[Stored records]

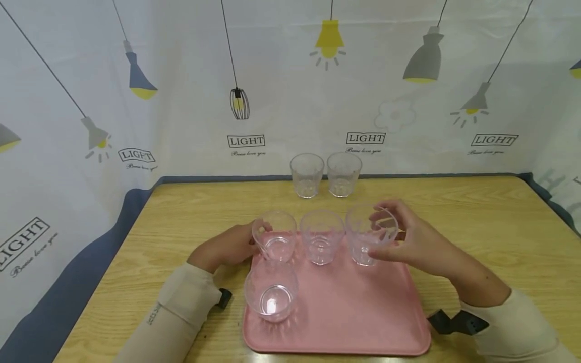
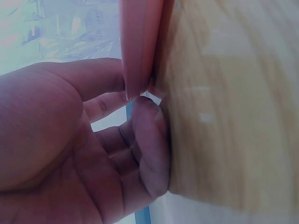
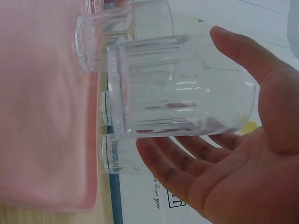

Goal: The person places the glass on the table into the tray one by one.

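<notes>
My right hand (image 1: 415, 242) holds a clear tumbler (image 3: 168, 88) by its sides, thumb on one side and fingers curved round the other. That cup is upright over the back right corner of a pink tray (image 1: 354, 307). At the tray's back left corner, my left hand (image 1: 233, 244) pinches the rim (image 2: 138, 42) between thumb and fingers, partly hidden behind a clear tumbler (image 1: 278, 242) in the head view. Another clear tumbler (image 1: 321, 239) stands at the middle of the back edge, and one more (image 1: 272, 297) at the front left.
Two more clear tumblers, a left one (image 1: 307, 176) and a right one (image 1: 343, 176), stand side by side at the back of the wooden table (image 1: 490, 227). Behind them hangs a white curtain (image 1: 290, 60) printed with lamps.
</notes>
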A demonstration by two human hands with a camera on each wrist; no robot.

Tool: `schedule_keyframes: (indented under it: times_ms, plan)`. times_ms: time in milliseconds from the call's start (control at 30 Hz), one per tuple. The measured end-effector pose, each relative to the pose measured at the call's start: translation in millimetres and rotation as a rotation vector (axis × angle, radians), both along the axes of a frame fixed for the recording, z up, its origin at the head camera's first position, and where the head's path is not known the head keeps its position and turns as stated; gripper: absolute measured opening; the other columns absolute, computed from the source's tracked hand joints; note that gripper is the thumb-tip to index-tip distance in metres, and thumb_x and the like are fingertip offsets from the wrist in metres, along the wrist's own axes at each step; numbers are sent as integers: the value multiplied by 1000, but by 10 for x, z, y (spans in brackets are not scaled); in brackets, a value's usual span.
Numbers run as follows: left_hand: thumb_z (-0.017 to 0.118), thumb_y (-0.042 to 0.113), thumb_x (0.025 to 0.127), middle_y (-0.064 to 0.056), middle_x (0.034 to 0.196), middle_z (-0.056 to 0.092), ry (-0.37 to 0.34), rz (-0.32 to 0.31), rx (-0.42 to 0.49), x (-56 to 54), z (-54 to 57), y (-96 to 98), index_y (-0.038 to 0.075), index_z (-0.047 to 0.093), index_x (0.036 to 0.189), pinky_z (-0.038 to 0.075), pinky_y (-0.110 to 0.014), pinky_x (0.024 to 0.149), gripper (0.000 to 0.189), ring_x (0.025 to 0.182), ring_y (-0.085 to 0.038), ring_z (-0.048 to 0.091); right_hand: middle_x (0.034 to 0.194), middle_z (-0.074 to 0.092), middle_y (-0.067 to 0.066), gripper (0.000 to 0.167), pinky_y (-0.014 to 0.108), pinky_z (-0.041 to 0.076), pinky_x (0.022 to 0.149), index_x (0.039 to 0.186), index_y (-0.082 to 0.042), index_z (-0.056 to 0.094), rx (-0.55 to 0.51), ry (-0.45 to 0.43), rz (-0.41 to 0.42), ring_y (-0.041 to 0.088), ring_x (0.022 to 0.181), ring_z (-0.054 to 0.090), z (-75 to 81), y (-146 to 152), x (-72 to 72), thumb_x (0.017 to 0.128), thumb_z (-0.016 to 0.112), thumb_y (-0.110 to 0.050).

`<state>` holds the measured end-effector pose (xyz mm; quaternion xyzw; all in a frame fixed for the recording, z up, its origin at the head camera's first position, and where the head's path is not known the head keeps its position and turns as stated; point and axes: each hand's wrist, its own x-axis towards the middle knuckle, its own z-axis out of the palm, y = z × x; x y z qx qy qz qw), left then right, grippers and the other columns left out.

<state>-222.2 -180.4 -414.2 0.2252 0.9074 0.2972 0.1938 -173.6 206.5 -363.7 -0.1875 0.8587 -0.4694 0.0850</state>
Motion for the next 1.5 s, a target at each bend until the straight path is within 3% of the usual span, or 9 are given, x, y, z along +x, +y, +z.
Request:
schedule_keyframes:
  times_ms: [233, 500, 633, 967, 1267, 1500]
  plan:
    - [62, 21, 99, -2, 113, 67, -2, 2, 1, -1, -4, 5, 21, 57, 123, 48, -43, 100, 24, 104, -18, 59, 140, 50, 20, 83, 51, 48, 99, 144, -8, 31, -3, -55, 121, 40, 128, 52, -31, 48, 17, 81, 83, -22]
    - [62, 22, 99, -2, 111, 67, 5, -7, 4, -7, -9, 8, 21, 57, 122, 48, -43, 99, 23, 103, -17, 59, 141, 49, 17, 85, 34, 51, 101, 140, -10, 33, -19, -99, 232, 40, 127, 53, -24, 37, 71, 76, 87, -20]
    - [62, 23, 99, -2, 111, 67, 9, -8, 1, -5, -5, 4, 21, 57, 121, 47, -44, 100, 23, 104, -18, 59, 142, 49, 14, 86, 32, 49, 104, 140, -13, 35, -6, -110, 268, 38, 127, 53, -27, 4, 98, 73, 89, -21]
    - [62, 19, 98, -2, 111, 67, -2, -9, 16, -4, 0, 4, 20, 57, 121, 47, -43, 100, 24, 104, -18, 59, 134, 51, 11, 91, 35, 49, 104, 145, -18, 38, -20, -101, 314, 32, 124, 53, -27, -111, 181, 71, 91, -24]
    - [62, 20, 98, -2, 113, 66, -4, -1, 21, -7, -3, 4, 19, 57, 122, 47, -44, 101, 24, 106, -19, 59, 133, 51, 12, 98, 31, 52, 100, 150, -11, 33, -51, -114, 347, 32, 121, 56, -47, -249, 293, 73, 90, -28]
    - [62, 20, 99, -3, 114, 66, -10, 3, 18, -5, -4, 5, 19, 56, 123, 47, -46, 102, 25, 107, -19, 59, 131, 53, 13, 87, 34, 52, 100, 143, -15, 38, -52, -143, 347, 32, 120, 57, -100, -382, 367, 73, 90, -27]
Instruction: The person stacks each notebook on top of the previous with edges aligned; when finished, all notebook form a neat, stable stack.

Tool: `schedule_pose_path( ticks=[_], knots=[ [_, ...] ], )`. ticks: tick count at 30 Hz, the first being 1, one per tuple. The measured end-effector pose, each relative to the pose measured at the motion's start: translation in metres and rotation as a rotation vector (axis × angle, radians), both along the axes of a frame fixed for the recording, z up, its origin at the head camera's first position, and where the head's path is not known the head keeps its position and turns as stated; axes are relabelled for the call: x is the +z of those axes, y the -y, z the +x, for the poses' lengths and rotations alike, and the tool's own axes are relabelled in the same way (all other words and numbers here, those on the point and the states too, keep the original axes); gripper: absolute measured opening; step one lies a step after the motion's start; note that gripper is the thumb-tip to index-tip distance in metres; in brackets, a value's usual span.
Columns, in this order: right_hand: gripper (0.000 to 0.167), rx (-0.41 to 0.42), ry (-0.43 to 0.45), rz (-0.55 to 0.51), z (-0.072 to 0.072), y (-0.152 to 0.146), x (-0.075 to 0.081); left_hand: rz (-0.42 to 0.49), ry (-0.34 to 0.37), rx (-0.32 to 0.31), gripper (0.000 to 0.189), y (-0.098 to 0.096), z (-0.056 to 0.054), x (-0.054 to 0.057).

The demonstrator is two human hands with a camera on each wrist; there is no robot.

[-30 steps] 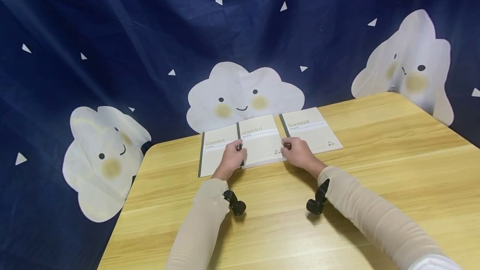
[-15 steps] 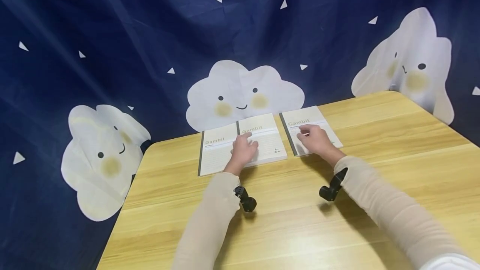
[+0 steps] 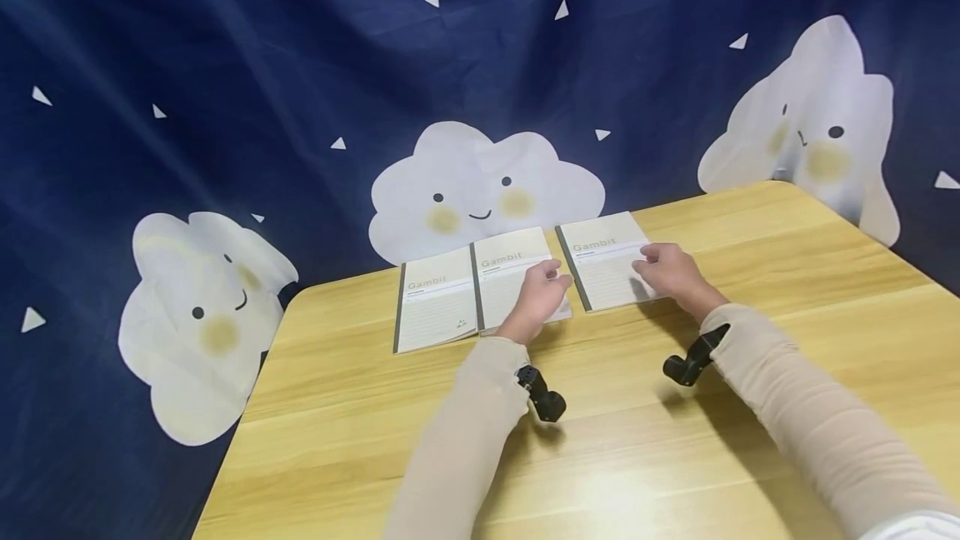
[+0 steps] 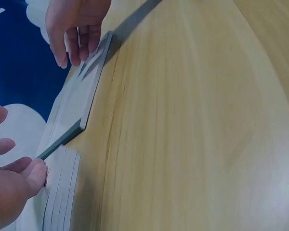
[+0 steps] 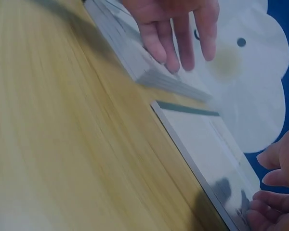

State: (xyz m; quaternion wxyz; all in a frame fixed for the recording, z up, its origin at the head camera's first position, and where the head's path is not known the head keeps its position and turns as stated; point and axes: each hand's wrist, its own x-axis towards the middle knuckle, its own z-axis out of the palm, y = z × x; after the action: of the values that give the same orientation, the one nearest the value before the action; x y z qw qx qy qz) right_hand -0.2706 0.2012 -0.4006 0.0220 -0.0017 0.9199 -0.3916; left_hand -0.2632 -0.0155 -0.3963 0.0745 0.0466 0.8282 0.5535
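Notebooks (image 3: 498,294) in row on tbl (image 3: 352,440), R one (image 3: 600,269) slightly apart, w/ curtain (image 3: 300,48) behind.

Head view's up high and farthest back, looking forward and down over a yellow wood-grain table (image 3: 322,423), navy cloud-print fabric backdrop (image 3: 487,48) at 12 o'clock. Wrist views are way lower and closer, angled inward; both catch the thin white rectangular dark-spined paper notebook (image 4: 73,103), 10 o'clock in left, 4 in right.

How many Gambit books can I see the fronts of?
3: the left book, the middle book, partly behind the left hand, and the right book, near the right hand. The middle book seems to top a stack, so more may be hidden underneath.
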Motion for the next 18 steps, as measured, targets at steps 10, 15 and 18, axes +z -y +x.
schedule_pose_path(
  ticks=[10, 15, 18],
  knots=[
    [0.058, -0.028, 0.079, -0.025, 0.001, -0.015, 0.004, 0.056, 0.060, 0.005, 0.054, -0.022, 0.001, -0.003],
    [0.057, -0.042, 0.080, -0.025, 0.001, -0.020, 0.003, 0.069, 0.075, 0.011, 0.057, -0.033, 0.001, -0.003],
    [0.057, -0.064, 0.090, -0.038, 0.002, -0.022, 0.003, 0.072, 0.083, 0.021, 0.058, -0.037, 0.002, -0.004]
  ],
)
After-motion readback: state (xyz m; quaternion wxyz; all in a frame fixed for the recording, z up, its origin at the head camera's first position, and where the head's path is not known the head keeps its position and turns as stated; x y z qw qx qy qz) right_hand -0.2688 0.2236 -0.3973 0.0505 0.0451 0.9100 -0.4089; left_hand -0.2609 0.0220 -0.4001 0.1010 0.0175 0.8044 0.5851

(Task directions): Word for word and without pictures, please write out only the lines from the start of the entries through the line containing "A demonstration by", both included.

(Solution for this problem):
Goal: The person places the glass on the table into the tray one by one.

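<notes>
My right hand (image 1: 415, 242) holds a clear tumbler (image 3: 168, 88) by its sides, thumb on one side and fingers curved round the other. That cup is upright over the back right corner of a pink tray (image 1: 354, 307). At the tray's back left corner, my left hand (image 1: 233, 244) pinches the rim (image 2: 138, 42) between thumb and fingers, partly hidden behind a clear tumbler (image 1: 278, 242) in the head view. Another clear tumbler (image 1: 321, 239) stands at the middle of the back edge, and one more (image 1: 272, 297) at the front left.
Two more clear tumblers, a left one (image 1: 307, 176) and a right one (image 1: 343, 176), stand side by side at the back of the wooden table (image 1: 490, 227). Behind them hangs a white curtain (image 1: 290, 60) printed with lamps.
</notes>
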A demonstration by two human hands with a camera on each wrist; no robot.

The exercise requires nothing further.